_MATERIAL FOR THIS EXERCISE_
---

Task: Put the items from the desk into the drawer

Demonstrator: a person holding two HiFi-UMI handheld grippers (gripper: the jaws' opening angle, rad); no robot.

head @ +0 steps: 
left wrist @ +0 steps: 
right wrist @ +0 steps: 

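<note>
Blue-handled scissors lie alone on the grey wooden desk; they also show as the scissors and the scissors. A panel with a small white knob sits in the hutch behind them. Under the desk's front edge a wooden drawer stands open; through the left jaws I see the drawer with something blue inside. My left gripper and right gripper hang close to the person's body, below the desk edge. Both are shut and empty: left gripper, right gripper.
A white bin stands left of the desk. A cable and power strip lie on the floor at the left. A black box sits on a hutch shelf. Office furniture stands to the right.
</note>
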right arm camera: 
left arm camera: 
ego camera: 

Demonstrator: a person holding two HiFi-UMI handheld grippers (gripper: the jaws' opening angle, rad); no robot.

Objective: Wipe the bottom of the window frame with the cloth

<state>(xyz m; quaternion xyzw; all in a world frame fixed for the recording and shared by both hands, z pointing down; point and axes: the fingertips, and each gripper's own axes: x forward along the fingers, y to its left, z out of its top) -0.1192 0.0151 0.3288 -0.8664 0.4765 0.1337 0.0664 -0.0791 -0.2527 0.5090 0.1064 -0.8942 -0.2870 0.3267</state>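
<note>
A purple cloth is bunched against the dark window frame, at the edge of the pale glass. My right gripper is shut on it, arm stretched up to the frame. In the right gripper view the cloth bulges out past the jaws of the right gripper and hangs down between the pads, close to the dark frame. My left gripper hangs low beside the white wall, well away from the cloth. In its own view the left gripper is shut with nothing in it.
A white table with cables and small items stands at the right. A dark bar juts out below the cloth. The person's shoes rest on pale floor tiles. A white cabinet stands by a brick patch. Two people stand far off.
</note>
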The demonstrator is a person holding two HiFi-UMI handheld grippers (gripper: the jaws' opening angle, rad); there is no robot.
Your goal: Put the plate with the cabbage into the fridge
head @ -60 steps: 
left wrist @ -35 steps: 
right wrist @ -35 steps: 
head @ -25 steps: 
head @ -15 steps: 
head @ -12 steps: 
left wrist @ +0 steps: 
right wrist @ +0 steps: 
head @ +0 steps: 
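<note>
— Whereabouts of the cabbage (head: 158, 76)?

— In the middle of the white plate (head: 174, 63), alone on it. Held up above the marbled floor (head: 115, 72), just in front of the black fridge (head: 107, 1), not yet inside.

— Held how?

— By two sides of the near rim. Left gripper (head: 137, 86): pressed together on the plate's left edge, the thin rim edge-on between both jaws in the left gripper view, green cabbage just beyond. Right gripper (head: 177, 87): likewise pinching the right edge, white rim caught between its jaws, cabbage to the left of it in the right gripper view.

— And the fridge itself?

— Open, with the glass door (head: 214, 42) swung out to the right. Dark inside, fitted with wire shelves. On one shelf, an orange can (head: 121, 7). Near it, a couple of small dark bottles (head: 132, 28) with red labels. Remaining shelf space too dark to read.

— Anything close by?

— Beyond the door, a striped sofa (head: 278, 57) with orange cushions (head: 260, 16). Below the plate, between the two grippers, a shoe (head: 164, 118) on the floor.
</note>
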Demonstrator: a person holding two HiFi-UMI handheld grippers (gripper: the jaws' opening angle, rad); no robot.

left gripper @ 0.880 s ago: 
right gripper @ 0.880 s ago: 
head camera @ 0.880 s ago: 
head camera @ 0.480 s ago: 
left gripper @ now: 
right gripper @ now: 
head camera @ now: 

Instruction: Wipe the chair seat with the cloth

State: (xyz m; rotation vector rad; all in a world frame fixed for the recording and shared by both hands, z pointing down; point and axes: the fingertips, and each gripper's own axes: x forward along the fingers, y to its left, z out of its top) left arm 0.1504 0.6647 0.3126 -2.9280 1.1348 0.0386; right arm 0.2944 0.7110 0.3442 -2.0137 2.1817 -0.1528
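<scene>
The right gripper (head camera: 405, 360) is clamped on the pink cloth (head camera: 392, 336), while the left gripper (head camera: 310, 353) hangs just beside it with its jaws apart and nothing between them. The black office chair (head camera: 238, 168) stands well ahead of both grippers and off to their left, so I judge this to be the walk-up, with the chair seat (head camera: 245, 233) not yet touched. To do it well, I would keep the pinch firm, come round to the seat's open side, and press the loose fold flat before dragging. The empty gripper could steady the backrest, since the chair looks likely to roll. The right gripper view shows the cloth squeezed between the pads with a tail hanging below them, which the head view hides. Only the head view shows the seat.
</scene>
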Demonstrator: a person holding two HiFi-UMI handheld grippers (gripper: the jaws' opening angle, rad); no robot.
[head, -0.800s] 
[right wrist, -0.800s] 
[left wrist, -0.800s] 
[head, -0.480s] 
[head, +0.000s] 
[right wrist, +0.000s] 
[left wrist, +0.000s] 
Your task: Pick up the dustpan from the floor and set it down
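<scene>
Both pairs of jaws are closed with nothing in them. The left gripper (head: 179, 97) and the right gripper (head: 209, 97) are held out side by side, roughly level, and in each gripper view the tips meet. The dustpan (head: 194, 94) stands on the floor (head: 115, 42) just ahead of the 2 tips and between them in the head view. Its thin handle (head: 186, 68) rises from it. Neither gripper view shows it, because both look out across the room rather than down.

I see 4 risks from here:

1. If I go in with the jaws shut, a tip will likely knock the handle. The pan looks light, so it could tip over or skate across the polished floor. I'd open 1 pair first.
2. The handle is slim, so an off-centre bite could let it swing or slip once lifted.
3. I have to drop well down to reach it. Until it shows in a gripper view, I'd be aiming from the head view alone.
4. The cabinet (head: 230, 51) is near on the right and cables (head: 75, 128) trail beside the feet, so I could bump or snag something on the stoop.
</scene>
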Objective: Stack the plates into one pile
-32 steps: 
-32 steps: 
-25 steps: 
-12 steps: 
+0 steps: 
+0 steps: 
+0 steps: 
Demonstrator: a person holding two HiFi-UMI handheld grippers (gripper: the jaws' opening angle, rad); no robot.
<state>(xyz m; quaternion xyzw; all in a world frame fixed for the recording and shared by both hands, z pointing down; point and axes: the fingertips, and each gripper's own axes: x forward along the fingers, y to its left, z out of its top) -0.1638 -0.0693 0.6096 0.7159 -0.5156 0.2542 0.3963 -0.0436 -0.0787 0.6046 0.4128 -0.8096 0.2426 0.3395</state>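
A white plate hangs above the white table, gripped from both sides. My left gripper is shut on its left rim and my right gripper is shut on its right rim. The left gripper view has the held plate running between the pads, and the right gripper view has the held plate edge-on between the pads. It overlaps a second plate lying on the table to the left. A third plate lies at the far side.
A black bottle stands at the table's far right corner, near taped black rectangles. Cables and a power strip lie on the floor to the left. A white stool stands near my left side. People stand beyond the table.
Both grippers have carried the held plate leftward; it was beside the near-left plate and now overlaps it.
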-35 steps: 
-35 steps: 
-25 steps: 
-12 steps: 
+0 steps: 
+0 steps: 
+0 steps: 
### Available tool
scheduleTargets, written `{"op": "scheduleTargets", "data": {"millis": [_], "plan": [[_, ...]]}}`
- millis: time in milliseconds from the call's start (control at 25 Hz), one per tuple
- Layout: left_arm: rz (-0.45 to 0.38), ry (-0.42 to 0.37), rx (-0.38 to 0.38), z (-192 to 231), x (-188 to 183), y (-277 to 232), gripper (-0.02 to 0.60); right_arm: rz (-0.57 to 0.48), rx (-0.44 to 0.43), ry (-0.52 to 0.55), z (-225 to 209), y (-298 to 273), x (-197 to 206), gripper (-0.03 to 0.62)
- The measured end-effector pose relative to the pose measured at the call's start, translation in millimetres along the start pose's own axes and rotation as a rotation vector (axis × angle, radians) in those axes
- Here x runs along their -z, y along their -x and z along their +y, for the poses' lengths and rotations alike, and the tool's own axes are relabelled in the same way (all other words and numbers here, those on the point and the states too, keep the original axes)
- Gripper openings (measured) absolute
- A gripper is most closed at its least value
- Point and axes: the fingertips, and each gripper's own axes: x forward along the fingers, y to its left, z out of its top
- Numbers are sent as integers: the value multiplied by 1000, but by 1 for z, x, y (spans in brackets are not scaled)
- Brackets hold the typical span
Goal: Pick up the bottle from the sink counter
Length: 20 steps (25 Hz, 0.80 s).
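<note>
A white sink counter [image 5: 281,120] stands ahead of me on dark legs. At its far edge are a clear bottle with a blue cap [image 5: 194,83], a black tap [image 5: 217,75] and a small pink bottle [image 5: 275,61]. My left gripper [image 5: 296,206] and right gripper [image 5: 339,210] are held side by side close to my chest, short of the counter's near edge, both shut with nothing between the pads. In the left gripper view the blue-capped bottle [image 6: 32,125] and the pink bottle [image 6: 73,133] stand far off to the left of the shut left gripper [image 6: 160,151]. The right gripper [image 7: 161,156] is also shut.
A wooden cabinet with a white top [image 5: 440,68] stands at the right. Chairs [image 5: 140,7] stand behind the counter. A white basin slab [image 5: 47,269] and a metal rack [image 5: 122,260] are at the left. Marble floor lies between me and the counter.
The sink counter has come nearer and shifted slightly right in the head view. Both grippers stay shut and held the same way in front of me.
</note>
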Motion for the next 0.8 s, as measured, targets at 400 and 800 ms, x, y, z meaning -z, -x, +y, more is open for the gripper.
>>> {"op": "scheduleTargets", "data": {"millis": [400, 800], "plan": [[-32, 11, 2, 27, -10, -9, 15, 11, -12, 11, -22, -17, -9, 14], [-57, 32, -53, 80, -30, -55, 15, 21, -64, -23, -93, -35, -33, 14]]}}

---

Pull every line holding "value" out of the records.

_OUTPUT OF THE EXERCISE_
- A gripper is most closed at its least value
- Numbers are sent as integers: the value multiplied by 1000, but by 1 for z, x, y (spans in brackets are not scaled)

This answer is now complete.